Efficient k-NN filtering
You can perform efficient k-NN filtering with the lucene or faiss engines.
Lucene k-NN filter implementation
OpenSearch version 2.2 introduced support for running k-NN searches with the Lucene engine using HNSW graphs. Starting with version 2.4, which is based on Lucene version 9.4, you can use Lucene filters for k-NN searches.
When you specify a Lucene filter for a k-NN search, the Lucene algorithm decides whether to perform an exact k-NN search with pre-filtering or an approximate search with modified post-filtering. The algorithm uses the following variables:
- N: The number of documents in the index.

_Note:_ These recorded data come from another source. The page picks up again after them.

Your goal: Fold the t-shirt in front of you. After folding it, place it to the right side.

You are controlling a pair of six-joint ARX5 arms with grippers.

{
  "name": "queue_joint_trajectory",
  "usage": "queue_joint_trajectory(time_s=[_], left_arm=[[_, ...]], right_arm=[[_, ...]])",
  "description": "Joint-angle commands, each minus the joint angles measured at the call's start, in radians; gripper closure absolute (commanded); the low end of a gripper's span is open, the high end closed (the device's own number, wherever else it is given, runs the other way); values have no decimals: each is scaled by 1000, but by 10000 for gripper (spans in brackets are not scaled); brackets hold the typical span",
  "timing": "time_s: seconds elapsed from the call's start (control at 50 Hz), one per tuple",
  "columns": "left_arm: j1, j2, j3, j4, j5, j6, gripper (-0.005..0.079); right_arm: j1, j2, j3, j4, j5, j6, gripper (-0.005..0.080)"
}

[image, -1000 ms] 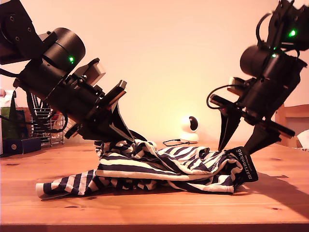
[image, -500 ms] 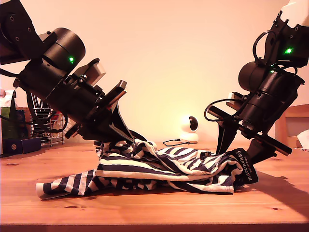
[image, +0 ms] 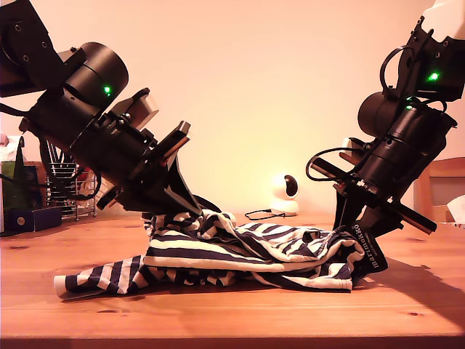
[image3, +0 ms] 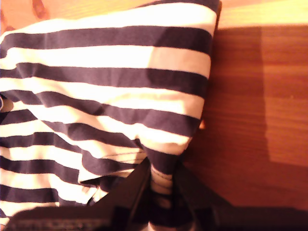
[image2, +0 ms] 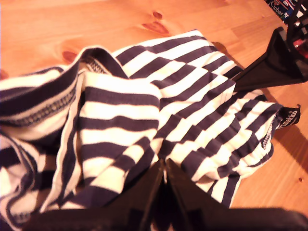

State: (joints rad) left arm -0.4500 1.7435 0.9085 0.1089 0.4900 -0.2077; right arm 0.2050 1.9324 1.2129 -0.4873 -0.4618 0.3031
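Lowered since a second ago, your second end effector [image: 356, 224] now pinches the t-shirt [image: 247, 251] like your first end effector [image: 190, 211]; uneven lifting could slip that shallow bite.

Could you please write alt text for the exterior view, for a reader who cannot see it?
A crumpled striped t-shirt lies on a wooden table, with two black robot grippers pressed into it, one at each end.
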Motion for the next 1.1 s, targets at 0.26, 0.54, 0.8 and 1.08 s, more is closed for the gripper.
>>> queue_joint_trajectory(time_s=[0.26, 0.54, 0.8, 1.08], left_arm=[[-1, 2, -5, -27, 21, -5, 756], [0, -47, -5, -35, 35, -2, 756], [3, -126, -5, -97, 38, -2, 756], [3, -172, -5, -171, 41, 5, 756]], right_arm=[[-12, -152, -5, -165, 154, -77, 765], [33, -223, 66, -254, 196, -87, 765], [160, -223, 173, -279, 237, -62, 765], [270, -222, 185, -209, 244, 17, 765]])
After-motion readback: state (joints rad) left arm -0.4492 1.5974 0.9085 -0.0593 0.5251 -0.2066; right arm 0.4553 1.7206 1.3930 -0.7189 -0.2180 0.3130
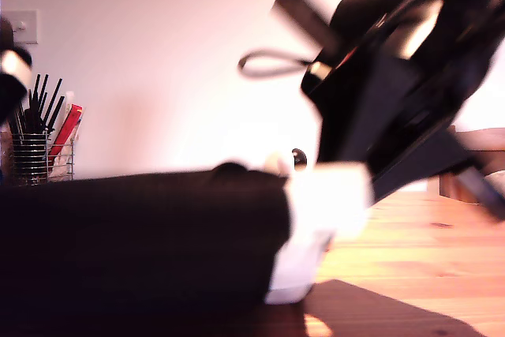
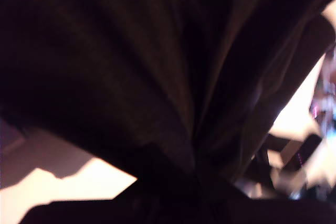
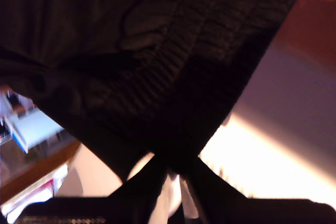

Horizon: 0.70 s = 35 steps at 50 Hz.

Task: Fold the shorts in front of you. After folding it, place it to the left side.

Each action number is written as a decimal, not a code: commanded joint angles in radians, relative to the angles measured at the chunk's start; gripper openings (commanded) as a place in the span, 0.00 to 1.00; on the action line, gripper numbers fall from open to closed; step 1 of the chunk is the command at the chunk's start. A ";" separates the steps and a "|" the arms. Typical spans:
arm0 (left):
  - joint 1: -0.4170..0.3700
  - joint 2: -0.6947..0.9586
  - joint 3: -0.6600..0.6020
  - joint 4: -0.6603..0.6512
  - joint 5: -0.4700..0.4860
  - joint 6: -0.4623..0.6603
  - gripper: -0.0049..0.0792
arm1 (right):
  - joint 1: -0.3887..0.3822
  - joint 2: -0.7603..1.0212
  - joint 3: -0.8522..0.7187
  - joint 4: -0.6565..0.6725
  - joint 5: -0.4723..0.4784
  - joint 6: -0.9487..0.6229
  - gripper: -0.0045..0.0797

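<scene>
The black shorts (image 1: 134, 242) fill the exterior view's lower left, with their white side stripe (image 1: 316, 219) hanging at the middle. A blurred black arm (image 1: 394, 76) reaches down to that stripe from the exterior view's upper right; which arm it is I cannot tell. In the first wrist view, black fabric of the shorts (image 2: 157, 66) bunches into my first gripper (image 2: 197, 177), which is shut on it. In the second wrist view, the ribbed waistband (image 3: 173, 56) runs into my second gripper (image 3: 176, 163), also shut on the shorts.
A wire holder (image 1: 31, 159) with black pens and a red item stands at the exterior view's left, under a wall switch (image 1: 22, 25). Part of another arm (image 1: 9, 76) shows at that edge. Bare wooden table (image 1: 418, 250) lies at the exterior view's right.
</scene>
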 commanded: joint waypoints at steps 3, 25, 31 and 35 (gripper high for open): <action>-0.035 -0.029 -0.004 -0.060 0.027 0.016 0.03 | 0.003 -0.054 0.005 -0.090 -0.025 -0.058 0.04; -0.032 -0.059 0.073 -0.026 0.105 0.016 0.03 | -0.042 -0.083 0.053 -0.070 -0.100 -0.047 0.04; -0.030 -0.059 0.122 -0.110 0.112 0.058 0.03 | -0.058 -0.083 0.080 -0.116 -0.148 -0.054 0.04; -0.031 -0.069 0.128 -0.143 0.113 0.079 0.03 | -0.058 -0.087 0.085 -0.140 -0.151 -0.064 0.04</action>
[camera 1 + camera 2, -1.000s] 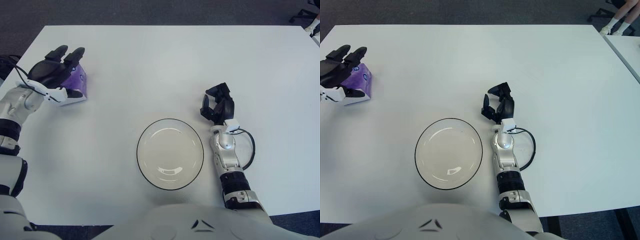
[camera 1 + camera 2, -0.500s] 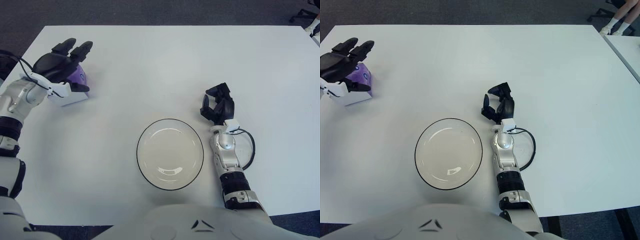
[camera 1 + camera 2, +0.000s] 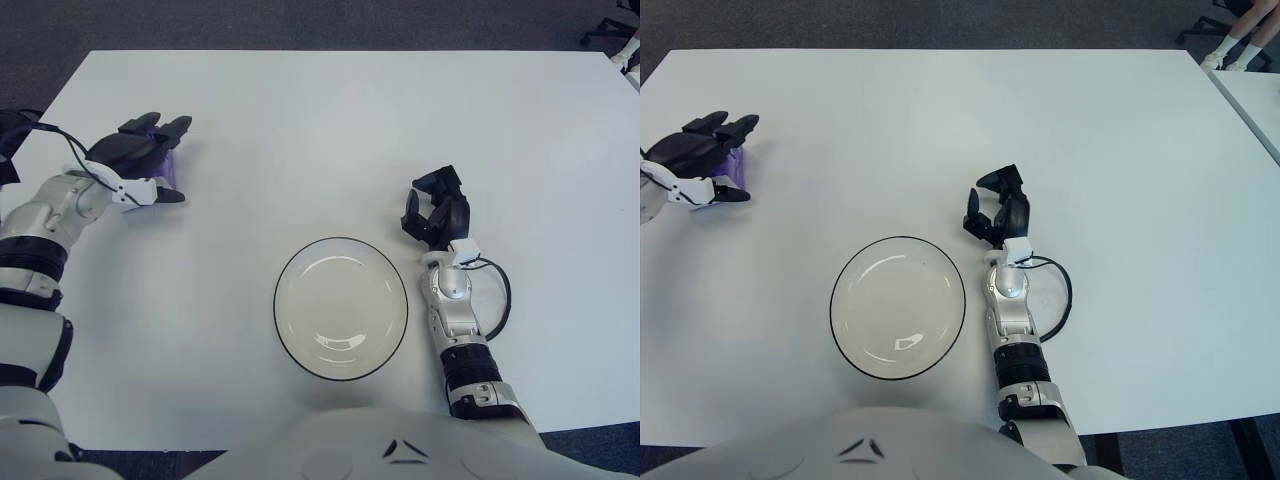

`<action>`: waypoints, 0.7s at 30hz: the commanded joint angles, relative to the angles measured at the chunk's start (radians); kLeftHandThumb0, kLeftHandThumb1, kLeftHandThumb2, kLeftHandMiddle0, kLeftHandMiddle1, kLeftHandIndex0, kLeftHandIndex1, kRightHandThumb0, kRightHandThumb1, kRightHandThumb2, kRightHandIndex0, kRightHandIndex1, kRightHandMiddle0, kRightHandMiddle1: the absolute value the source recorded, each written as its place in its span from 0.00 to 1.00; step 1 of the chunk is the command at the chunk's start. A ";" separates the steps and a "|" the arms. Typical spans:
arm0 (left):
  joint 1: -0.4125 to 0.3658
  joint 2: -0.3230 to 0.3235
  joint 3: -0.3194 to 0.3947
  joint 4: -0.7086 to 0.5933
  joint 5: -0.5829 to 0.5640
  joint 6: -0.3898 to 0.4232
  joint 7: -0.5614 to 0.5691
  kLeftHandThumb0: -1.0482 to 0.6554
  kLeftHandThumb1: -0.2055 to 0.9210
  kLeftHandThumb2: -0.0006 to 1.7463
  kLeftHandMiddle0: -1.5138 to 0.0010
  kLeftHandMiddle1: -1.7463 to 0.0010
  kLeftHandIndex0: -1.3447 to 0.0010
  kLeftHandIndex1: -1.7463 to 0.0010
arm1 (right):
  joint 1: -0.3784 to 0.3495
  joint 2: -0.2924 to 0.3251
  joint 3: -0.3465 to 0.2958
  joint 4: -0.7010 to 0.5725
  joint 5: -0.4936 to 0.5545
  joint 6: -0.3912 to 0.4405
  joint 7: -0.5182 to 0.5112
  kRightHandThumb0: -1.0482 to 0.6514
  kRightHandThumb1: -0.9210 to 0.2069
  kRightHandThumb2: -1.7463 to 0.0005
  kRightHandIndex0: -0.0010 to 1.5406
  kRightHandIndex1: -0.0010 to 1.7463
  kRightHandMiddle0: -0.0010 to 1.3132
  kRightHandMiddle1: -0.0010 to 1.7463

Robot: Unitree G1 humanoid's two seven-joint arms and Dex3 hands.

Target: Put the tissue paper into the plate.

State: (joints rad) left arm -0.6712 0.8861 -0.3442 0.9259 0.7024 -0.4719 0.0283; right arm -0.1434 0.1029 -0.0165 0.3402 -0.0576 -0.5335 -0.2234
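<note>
Closest to the camera, a round white plate point(image 3: 340, 307) with a dark rim is seen sitting on the white table point(image 3: 330, 120), a bit toward the near edge and roughly centered. Just beside it on the right, the right hand point(image 3: 436, 215) is shown idle, with its black fingers curled loosely inward and nothing held in them; a black cable point(image 3: 494, 297) is looped next to its silver forearm. Further back and way over on the left side of the table, well apart from the plate, the left hand point(image 3: 140, 152) is stretched out flat over the tissue paper point(image 3: 168, 166), which is a purple pack, mostly hidden under the palm, with only a sliver of purple showing at the right side of the hand. The fingers point(image 3: 728, 127) are laid out pretty straight over the top and the thumb is stuck out low on the near side, so the pack looks covered rather than squeezed; whether it's actually gripped can't be made out. The plate has nothing in it.
</note>
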 commanded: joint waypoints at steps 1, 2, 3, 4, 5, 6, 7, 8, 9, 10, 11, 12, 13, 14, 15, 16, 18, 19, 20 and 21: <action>-0.037 -0.027 -0.031 0.084 0.025 0.012 -0.007 0.00 0.79 0.30 1.00 1.00 1.00 1.00 | 0.162 -0.019 -0.025 0.119 0.003 0.006 0.006 0.37 0.33 0.41 0.40 0.87 0.33 1.00; -0.043 -0.034 -0.035 0.105 0.025 0.014 -0.006 0.00 0.79 0.30 1.00 1.00 1.00 1.00 | 0.163 -0.019 -0.026 0.117 0.004 0.007 0.007 0.37 0.33 0.41 0.40 0.87 0.33 1.00; -0.048 -0.040 -0.038 0.121 0.025 0.014 -0.005 0.00 0.79 0.30 1.00 1.00 1.00 1.00 | 0.164 -0.019 -0.026 0.116 0.005 0.008 0.008 0.37 0.33 0.41 0.40 0.87 0.33 1.00; -0.052 -0.047 -0.039 0.144 0.024 0.017 0.000 0.00 0.79 0.30 1.00 1.00 1.00 1.00 | 0.164 -0.019 -0.027 0.115 0.005 0.010 0.008 0.37 0.33 0.41 0.40 0.87 0.33 1.00; -0.056 -0.053 -0.041 0.160 0.023 0.018 0.004 0.00 0.78 0.30 1.00 1.00 1.00 1.00 | 0.164 -0.019 -0.027 0.114 0.005 0.010 0.008 0.37 0.33 0.41 0.40 0.87 0.33 1.00; -0.058 -0.060 -0.041 0.184 0.020 0.023 0.010 0.00 0.78 0.30 1.00 1.00 1.00 1.00 | 0.164 -0.019 -0.027 0.114 0.004 0.010 0.008 0.37 0.33 0.41 0.40 0.87 0.33 1.00; -0.059 -0.066 -0.041 0.201 0.018 0.025 0.014 0.00 0.77 0.30 1.00 1.00 1.00 1.00 | 0.165 -0.020 -0.028 0.113 0.003 0.010 0.008 0.37 0.33 0.41 0.40 0.87 0.33 1.00; -0.061 -0.072 -0.040 0.219 0.012 0.029 0.012 0.00 0.76 0.29 1.00 1.00 1.00 1.00 | 0.166 -0.022 -0.028 0.113 0.002 0.009 0.009 0.38 0.32 0.41 0.40 0.87 0.32 1.00; -0.064 -0.077 -0.040 0.233 0.008 0.031 0.010 0.00 0.75 0.29 1.00 1.00 1.00 1.00 | 0.166 -0.023 -0.028 0.113 0.002 0.008 0.010 0.38 0.32 0.42 0.40 0.87 0.32 1.00; -0.069 -0.079 -0.040 0.241 0.005 0.032 0.005 0.00 0.75 0.29 1.00 1.00 1.00 1.00 | 0.166 -0.024 -0.028 0.113 0.001 0.008 0.011 0.38 0.32 0.42 0.40 0.87 0.32 1.00; -0.074 -0.082 -0.040 0.248 0.002 0.034 -0.002 0.00 0.74 0.29 1.00 1.00 1.00 1.00 | 0.166 -0.026 -0.028 0.113 0.000 0.008 0.011 0.38 0.32 0.42 0.40 0.87 0.32 1.00; -0.078 -0.084 -0.041 0.254 0.001 0.035 -0.006 0.00 0.74 0.29 1.00 1.00 1.00 1.00 | 0.166 -0.026 -0.028 0.113 -0.001 0.008 0.011 0.38 0.32 0.42 0.40 0.87 0.32 1.00; -0.081 -0.085 -0.042 0.258 0.000 0.035 -0.007 0.00 0.74 0.29 1.00 1.00 1.00 1.00 | 0.166 -0.027 -0.028 0.112 -0.001 0.008 0.011 0.38 0.32 0.42 0.40 0.87 0.32 1.00; -0.085 -0.089 -0.042 0.267 -0.001 0.040 -0.012 0.00 0.74 0.29 1.00 1.00 1.00 1.00 | 0.166 -0.028 -0.028 0.113 -0.004 0.008 0.008 0.38 0.32 0.42 0.40 0.87 0.32 1.00; -0.088 -0.092 -0.043 0.274 -0.003 0.043 -0.014 0.00 0.74 0.30 1.00 1.00 1.00 1.00 | 0.166 -0.028 -0.028 0.113 -0.006 0.007 0.007 0.38 0.32 0.42 0.40 0.87 0.32 1.00; -0.089 -0.097 -0.043 0.283 -0.006 0.047 -0.016 0.00 0.74 0.30 1.00 1.00 1.00 1.00 | 0.166 -0.029 -0.029 0.112 -0.007 0.008 0.005 0.38 0.32 0.42 0.40 0.87 0.32 1.00; -0.088 -0.109 -0.033 0.299 -0.025 0.054 -0.028 0.00 0.74 0.30 1.00 1.00 1.00 1.00 | 0.166 -0.030 -0.030 0.111 -0.007 0.009 0.004 0.38 0.32 0.42 0.40 0.87 0.32 1.00; -0.088 -0.113 -0.028 0.305 -0.036 0.055 -0.035 0.00 0.73 0.30 1.00 1.00 1.00 1.00 | 0.166 -0.030 -0.031 0.110 -0.007 0.010 0.004 0.38 0.32 0.42 0.40 0.87 0.32 1.00; -0.088 -0.115 -0.026 0.308 -0.043 0.056 -0.039 0.00 0.73 0.30 1.00 1.00 1.00 1.00 | 0.166 -0.030 -0.031 0.110 -0.006 0.011 0.004 0.38 0.32 0.42 0.41 0.87 0.32 1.00; -0.088 -0.117 -0.023 0.311 -0.052 0.056 -0.045 0.00 0.72 0.30 1.00 1.00 1.00 1.00 | 0.165 -0.029 -0.032 0.109 -0.005 0.011 0.003 0.38 0.32 0.42 0.41 0.88 0.32 1.00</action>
State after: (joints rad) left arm -0.7987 0.7978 -0.3673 1.1818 0.6688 -0.4402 0.0464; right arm -0.1395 0.1029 -0.0173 0.3323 -0.0588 -0.5319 -0.2195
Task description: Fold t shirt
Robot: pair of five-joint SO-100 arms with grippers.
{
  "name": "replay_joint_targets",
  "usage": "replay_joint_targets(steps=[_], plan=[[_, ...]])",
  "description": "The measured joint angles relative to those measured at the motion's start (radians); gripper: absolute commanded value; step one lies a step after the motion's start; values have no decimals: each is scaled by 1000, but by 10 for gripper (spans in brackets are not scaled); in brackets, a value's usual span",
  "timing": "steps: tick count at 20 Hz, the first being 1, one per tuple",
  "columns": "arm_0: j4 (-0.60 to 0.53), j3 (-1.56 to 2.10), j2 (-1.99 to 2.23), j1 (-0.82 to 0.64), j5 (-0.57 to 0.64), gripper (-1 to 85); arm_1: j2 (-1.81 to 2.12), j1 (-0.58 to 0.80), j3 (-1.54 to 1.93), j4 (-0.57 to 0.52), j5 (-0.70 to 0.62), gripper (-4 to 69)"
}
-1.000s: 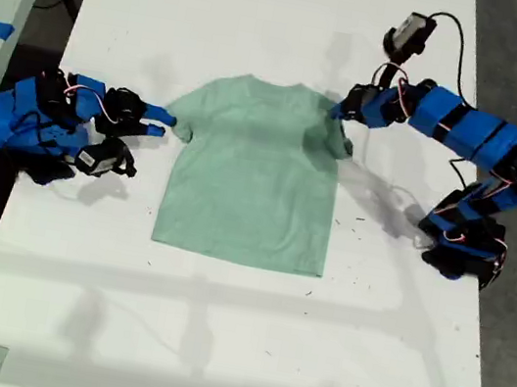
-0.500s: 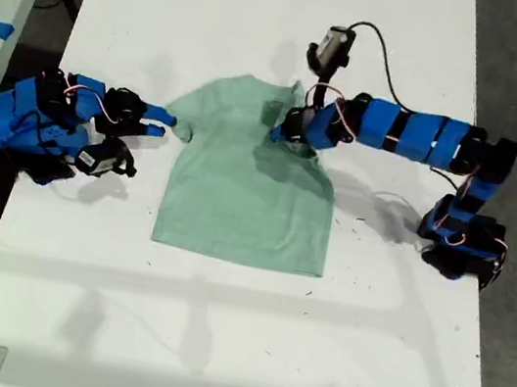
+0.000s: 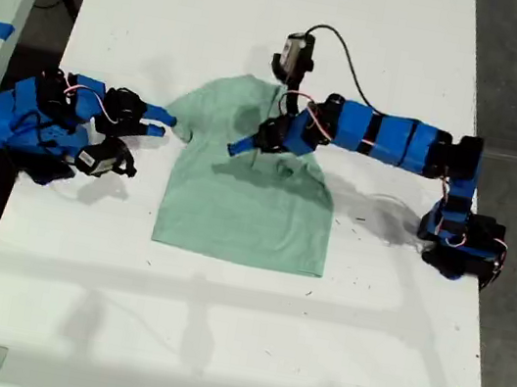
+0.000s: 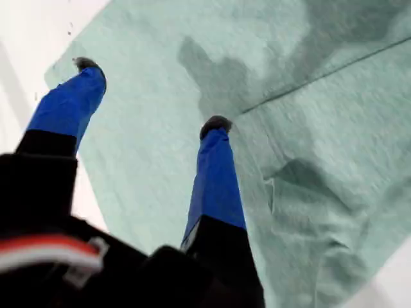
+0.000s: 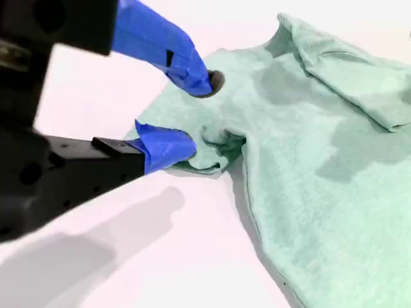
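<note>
The t shirt [image 3: 244, 191] lies on the tabletop [image 3: 215, 335], one sleeve folded under my first claw [image 4: 149, 96], spread above it; my second claw [image 5: 186, 109], spread at the other sleeve, should pinch before folding inward.

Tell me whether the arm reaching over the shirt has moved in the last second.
Yes. My first gripper has swung toward the exterior view's left, from the t shirt's sleeve to above its chest, folding that sleeve inward; the jaws stand open.

Bare white table [image 3: 213, 345] around the t shirt [image 3: 247, 202], one arm [image 3: 386, 140] across it.
</note>
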Motion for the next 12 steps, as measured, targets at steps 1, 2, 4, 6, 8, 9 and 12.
replay_joint_targets(steps=[1,2,4,6,8,9,12], plan=[[0,0,0,0,0,121,95,18,37,57,2,295],[0,0,0,0,0,121,202,40,91,115,12,282],[0,0,0,0,0,121,462,78,291,163,71,247],[0,0,0,0,0,121,792,106,614,123,135,215],[0,0,0,0,0,121,1152,130,999,55,193,147],[0,0,0,0,0,121,1322,123,1187,31,233,126],[0,0,0,0,0,121,1793,31,1710,-32,331,19]])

- P: The number of documents in the document subset after the filter is applied (P <= N).
- k: The maximum number of vectors to return in the response.
The following flow chart outlines the Lucene algorithm.

For more information about the Lucene filtering implementation and the underlying KnnVectorQuery, see the Apache Lucene documentation.
Using a Lucene k-NN filter
Consider a dataset that includes 12 documents containing hotel information. The following image shows all hotels on an xy coordinate plane by location. Additionally, the points for hotels that have a rating between 8 and 10, inclusive, are depicted with orange dots, and hotels that provide parking are depicted with green circles. The search point is colored in red:

In this example, you will create an index and search for the three hotels with high ratings and parking that are the closest to the search location.
Step 1: Create a new index
Before you can run a k-NN search with a filter, you need to create an index with a knn_vector field. For this field, you need to specify lucene as the engine and hnsw as the method in the mapping.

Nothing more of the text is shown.